Ya. that is the basic function of compositing graphical interfaces.

Traditionally MS Windows and X Windows drew the windows directly to the main buffer, the display.

With a compositing display windows are drawn off-screen in their own little buffers. Then the a image of the individual windows are taken then combined together into one big area were they are drawn at once.

So then for a 3d interface the textures are taken and then painted onto just regular OGL or DX primatives.

It's not nessicarially needs to be 3d, but 3d operations are what cards are fast at (they are much faster at that then traditional 2d acceleration, btw) and it makes it easier to do special effects.

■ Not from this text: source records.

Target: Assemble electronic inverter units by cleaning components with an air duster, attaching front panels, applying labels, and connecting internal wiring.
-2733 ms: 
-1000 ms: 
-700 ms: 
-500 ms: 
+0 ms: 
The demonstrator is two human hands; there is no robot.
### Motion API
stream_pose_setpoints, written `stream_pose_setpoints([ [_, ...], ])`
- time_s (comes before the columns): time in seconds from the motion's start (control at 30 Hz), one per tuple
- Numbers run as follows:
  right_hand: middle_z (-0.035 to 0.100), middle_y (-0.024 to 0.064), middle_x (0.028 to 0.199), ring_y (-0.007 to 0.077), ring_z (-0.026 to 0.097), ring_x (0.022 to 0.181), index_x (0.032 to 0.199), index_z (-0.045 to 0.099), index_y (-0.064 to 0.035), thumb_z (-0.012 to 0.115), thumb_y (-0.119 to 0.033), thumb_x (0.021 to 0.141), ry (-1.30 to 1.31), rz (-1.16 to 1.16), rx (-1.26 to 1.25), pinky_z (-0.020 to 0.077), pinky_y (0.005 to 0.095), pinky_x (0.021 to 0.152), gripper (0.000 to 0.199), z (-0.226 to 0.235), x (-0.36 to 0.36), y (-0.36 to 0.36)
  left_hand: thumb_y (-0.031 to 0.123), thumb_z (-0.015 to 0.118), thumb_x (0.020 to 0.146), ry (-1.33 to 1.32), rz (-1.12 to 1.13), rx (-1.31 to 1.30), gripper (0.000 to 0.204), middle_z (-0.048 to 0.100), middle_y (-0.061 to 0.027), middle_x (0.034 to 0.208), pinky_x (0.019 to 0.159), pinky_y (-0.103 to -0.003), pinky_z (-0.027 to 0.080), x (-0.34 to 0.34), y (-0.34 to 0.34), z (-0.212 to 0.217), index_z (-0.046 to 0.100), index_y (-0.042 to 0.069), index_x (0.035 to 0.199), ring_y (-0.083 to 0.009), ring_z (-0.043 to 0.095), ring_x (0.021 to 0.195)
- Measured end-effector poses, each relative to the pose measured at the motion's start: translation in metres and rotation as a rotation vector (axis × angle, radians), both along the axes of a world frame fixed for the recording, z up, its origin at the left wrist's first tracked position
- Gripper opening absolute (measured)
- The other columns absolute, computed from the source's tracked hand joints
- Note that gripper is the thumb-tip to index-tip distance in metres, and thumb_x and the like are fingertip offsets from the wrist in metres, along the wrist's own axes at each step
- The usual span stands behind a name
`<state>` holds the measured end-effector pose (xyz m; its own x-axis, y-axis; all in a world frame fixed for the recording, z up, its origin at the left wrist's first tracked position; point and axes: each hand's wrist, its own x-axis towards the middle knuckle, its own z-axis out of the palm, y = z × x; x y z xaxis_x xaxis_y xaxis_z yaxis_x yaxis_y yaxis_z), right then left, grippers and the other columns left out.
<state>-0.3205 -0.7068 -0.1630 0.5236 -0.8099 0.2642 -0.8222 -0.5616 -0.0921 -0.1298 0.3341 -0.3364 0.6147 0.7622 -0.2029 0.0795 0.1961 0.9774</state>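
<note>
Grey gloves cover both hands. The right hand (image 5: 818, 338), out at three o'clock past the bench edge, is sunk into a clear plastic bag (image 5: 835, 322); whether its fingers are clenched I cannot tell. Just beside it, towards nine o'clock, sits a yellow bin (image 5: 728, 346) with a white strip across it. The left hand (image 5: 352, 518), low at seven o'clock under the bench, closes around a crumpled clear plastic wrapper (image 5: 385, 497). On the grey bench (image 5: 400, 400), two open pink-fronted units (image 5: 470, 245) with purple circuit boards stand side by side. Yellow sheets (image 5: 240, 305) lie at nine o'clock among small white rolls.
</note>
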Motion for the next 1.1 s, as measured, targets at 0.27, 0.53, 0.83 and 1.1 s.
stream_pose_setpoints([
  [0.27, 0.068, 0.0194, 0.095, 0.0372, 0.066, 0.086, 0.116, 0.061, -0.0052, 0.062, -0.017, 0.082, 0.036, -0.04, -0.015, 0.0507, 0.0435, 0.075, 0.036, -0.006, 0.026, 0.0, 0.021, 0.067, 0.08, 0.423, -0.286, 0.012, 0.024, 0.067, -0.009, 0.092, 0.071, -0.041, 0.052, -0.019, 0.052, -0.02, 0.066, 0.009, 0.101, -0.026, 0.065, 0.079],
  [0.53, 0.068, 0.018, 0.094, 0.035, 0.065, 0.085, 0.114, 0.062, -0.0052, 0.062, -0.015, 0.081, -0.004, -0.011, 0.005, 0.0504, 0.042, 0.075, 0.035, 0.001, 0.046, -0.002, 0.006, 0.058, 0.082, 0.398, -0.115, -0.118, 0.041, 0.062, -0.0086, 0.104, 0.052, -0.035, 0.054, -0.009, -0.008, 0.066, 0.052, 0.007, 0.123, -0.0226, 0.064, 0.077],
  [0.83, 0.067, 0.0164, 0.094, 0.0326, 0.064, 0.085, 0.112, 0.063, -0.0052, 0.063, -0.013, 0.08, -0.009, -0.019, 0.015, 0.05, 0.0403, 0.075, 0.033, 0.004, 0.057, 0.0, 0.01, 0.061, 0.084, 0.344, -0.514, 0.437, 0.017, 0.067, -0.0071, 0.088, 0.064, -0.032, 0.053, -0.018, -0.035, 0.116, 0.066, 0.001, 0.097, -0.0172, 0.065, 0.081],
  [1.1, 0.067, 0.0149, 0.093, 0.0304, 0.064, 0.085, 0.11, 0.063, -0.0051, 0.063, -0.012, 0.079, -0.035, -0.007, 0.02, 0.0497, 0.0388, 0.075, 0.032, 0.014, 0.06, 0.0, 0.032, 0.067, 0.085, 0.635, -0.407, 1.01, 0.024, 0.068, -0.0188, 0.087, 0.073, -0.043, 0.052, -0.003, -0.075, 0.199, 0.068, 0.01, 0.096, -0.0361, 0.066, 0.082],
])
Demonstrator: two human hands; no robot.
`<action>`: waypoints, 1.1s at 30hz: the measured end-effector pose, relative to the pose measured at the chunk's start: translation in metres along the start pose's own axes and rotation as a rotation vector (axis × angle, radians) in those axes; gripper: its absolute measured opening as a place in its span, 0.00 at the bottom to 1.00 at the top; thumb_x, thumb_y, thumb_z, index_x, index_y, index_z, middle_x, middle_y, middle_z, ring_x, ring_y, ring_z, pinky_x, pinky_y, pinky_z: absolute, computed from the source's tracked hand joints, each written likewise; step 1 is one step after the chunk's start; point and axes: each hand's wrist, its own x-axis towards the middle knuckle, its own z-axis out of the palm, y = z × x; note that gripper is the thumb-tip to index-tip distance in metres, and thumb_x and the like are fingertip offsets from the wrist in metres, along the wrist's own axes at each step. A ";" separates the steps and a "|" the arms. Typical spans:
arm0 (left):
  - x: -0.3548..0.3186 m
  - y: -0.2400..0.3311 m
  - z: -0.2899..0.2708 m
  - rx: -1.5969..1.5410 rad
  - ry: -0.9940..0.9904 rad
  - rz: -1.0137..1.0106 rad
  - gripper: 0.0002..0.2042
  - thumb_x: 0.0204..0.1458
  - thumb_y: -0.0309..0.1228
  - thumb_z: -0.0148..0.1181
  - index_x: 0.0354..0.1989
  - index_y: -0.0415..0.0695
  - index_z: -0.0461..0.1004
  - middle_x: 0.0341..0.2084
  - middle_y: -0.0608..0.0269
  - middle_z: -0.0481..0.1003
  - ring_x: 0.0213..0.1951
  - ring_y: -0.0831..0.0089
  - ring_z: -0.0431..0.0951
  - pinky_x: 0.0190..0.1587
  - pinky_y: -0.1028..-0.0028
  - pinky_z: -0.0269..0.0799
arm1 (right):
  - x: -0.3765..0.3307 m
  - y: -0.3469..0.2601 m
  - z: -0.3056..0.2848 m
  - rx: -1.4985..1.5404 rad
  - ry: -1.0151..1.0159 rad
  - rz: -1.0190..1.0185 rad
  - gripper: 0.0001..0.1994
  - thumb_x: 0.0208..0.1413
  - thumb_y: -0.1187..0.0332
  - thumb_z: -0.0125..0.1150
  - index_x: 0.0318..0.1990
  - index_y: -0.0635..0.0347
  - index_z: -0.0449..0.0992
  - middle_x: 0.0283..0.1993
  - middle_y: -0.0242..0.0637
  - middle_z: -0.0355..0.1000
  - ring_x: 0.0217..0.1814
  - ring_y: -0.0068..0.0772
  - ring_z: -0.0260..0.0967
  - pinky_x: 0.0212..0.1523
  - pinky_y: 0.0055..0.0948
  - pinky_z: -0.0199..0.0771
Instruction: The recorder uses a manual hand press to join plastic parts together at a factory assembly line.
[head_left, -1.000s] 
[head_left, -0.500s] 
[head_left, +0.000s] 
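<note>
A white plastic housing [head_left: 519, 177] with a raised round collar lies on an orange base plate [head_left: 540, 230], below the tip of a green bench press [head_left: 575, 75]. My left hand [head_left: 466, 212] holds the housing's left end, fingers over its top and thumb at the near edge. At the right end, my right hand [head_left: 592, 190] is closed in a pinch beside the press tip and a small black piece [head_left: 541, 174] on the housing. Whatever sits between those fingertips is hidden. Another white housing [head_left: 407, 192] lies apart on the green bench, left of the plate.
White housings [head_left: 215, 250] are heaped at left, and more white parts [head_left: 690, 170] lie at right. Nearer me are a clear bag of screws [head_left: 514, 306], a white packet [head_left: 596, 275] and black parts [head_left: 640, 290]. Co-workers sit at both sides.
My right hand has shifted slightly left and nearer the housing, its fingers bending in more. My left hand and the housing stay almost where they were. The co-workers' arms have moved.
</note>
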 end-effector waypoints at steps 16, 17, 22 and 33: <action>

Now this is what OS X has always done with it's display. Also the earlier versions of OS X have had completely software-driven composition displays with no hardware acceleration at all and those ran fine on 300mhz G3 machines in my personal experiances. It's not until you had 'Aqua Extreme' stuff talked about before you had serious hardware acceleration.

In fact it's my opinion that stuff like Beryl or Aero interface is just kinda pointless and boring. Sure it's fancy and all that, but the only good part about it is that they offload work from the main cpu combined with the compositing effect makes window moving and such much more pleasent looking and less cpu intensive. (move a window rapidly around on XP or regular Linux desktop and see the tearing and the cpu usage. Then compare that to a composited desktop). (btw traditionally X was the fastest at drawing stuff, MS Windows was next, and OS X was last, but due to compositing people always 'felt' that OS X was faster on slower machines)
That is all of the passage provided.